NOW, THEREFORE, in consideration of the terms and conditions hereinafter set forth, it is hereby agreed as follows:
1. Services to be Rendered by the Second Sub-adviser to the Sub-adviser and the Fund.
(a) Investment Program. Subject to the control of the Fund’s Board of Directors and the Sub-adviser, the Second Sub-adviser at its expense continuously will furnish to the Portfolio an investment program for such portion, if any, of Portfolio assets designated by the Sub-adviser from time to time. With respect to such assets, the Second Sub-adviser will make investment decisions, subject to Section 1(g) of this Agreement, and will place all orders for the purchase and sale of portfolio securities. The Second Sub-adviser is deemed to be an independent contractor and, except as expressly provided or authorized by this Agreement, has no authority to act for or represent the Fund, Adviser or the Sub-adviser in any way or otherwise be deemed an agent of the Fund, Adviser or the Sub-adviser. In the performance of its duties, the Second Sub-adviser will act in the best interests of the Portfolio and will comply with (i) applicable laws and regulations, including, but not limited to, the 1940 Act and Subchapter M of the Internal Revenue Code of 1986, as amended, (ii) the terms of this Agreement, (iii) the Fund’s Articles of Incorporation, Bylaws and Registration Statement as from time to time amended, (iv) the stated investment objective, policies and restrictions of the Fund, and (v) such other guidelines as the Board of Directors, Adviser or Sub-adviser may establish. The Second Sub-adviser is responsible for providing the Sub-adviser with current copies of the materials specified in Subsections (a)(iii), (iv) and (v) of this Section 1.
(b) Availability of Personnel. The Second Sub-adviser at its expense will make available to the Directors and Sub-adviser at reasonable times its portfolio managers
and other appropriate personnel, either in person or, at the mutual convenience of the Directors, the Sub-adviser and the Second Sub-Adviser, by telephone, in order to review the Portfolio’s investment policies and to consult with the Directors, Adviser and Sub-adviser regarding the Portfolio’s investment affairs, including economic, statistical and investment matters relevant to the Second Sub-adviser’s duties hereunder, and will provide periodic reports to the Sub-adviser relating to the investment strategies it employs.
(c) Expenses, Salaries and Facilities. The Second Sub-adviser will pay all expenses incurred by it in connection with its activities under this Agreement (other than the cost of securities and other investments, including any brokerage commissions and all taxes, including any interest and penalties with respect thereto) including, but not limited to, all salaries of personnel and facilities required for it to execute its duties under this Agreement.
(d) Compliance Reports. The Second Sub-adviser at its expense will provide the Sub-adviser with such compliance reports relating to its duties under this Agreement as may be agreed on by such parties from time to time.

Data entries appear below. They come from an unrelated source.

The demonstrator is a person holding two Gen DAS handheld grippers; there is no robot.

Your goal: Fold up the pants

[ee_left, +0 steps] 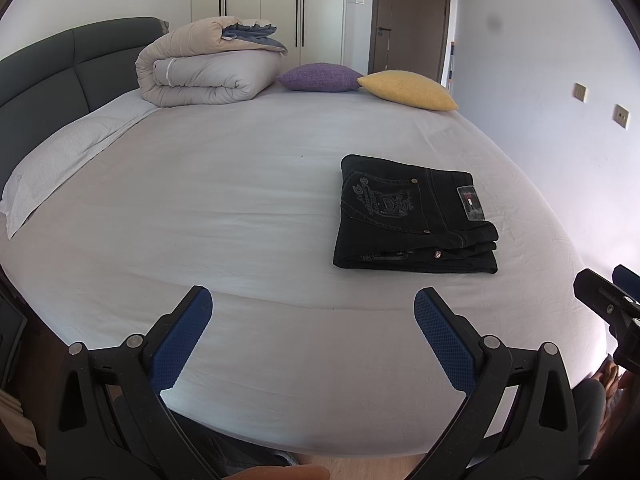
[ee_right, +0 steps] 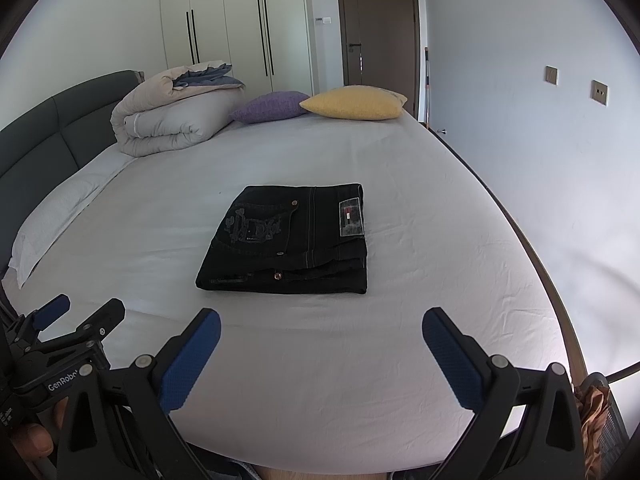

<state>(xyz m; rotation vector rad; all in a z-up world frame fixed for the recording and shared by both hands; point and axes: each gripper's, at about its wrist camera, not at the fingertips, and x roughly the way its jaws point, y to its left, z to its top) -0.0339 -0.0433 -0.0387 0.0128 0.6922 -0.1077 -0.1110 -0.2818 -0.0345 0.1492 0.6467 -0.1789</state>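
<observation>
The black pants [ee_left: 414, 216] lie folded into a compact rectangle on the white bed sheet [ee_left: 240, 220], back pocket and label up. They also show in the right wrist view [ee_right: 288, 240], at the middle of the bed. My left gripper [ee_left: 312, 308] is open and empty over the near edge of the bed, to the left of the pants and short of them. My right gripper [ee_right: 322, 330] is open and empty, just in front of the pants. The right gripper also shows at the right edge of the left view [ee_left: 608, 300]. The left gripper shows at the lower left of the right view [ee_right: 76, 312].
A rolled duvet [ee_left: 208, 68], a purple cushion [ee_left: 320, 77] and a yellow cushion [ee_left: 408, 90] lie at the far end. A white pillow [ee_left: 60, 160] and a dark headboard [ee_left: 60, 64] run along the left. A wall [ee_right: 540, 120] runs along the right side.
</observation>
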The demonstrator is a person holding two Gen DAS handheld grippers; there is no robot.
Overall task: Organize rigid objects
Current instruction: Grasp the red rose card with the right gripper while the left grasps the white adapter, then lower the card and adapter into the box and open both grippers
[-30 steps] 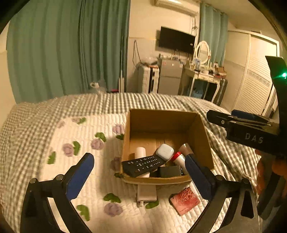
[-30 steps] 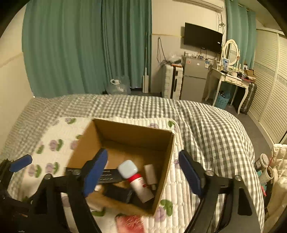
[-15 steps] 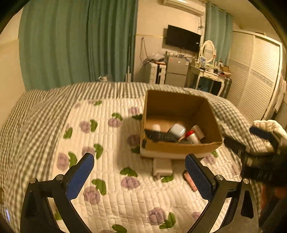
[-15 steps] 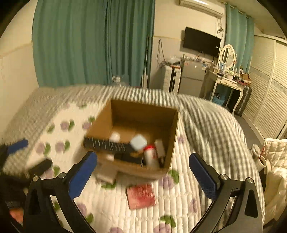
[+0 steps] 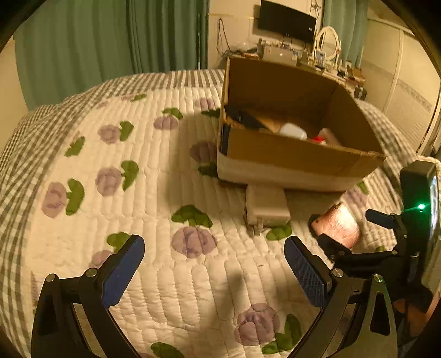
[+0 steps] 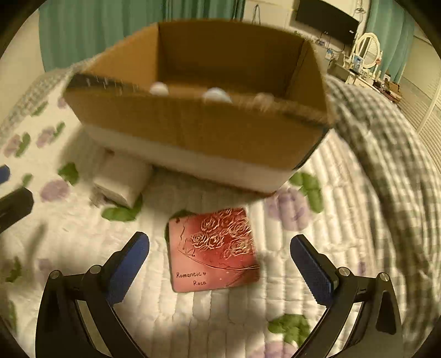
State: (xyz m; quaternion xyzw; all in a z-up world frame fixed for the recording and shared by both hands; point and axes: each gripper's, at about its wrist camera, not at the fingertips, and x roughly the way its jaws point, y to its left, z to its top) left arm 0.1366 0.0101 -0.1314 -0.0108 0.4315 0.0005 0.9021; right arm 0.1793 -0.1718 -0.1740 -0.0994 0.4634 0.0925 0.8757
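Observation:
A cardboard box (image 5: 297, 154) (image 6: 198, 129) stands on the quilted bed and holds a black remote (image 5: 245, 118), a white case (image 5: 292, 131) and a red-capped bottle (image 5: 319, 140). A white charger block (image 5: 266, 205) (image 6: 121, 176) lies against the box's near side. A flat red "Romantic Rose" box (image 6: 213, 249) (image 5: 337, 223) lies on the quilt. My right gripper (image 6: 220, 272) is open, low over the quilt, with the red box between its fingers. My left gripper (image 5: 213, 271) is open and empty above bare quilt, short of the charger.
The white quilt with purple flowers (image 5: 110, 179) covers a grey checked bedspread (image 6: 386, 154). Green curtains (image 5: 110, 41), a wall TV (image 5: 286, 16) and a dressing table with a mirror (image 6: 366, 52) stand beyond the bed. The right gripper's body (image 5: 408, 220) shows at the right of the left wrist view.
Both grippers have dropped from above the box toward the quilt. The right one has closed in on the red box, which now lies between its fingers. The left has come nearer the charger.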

(e) Valuation. The Second Sub-adviser will assist the Sub-adviser, the Fund and its agents in determining whether prices obtained for valuation purposes accurately reflect market price information relating to the assets of the Fund for which the Sub-adviser has responsibility on a daily basis (unless otherwise agreed on by the parties hereto) and at such other times as the Sub-adviser shall reasonably request.
(f) Executing Portfolio Transactions.
(i) Brokerage. In selecting brokers and dealers to execute purchases and sales of investments for the Portfolio, the Second Sub-adviser will use its best efforts to obtain the most favorable price and execution available in accordance with this paragraph. The Second Sub-adviser agrees to provide the Sub-adviser and the Fund with copies of its policy with respect to allocation of brokerage on trades for the Portfolio. Subject to review by the Directors of appropriate policies and procedures, the Second Sub-adviser may cause the Portfolio to pay a broker a commission for effecting a portfolio transaction, in excess of the commission another broker would have charged for effecting the same transaction. If the first broker provided brokerage and/or research services, including statistical data, to the Second Sub-adviser, the Second Sub-adviser shall not be deemed to have acted unlawfully, or to have breached any duty created by this Agreement, or otherwise, solely by reason of acting according to such authorization.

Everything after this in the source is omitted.